Figure 4.

Effect of the induction of heat shock proteins (HSPs) on the progression of atherosclerosis. (A) 10-week-old ApoE^−/− mice, evidencing the formation of atheromas, were administered geranylgeranylacetone (GGA; 500 mg/kg/day) for 5 weeks. Images of the Oil Red O staining of the aorta of ApoE^−/− mice are shown. Bar graphs quantifying the atherosclerotic areas, body weight, and total cholesterol levels are also shown. (B) 10-week-old ApoE^−/− mice, after the formation of atheromas, were treated in a 30 °C (control) or 41 °C (heat shock) warm bath for 30 min, twice weekly, for 5 weeks. Images of the Oil Red O staining of the aorta of ApoE^−/− mice are shown.

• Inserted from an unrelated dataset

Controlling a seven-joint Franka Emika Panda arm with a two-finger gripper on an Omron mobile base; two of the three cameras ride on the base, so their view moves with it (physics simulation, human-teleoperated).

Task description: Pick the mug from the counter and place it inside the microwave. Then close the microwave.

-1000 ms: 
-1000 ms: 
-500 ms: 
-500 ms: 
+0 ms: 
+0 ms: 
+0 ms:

Bar graphs quantifying the atherosclerotic areas, body weight, and total cholesterol levels are also shown. (C) Intercellular adhesion molecule 1 (ICAM-1) and vascular cell adhesion molecule 1 (VCAM-1) mRNA expression levels in the aorta after GGA administration. 10-week-old ApoE^−/− mice, after the formation of atheromas, were administered vehicle or GGA (500 mg/kg/day) for 24 h. Then, total RNA was extracted from the aorta. (D) ICAM-1 and VCAM-1 mRNA expression levels in the aorta after heat shock treatment. 10-week-old ApoE^−/− mice, showing signs of the formation of atheromas, were treated in a 30 °C (control) or 41 °C (heat shock) warm bath for 30 min. After 24 h, total RNA was extracted from the aorta. Each bar represents the mean ± standard deviation (SD). Significant differences are marked on the chart (*p < 0.05; **p < 0.01). n = 5–8 mice per group. Scale bar = 2 mm.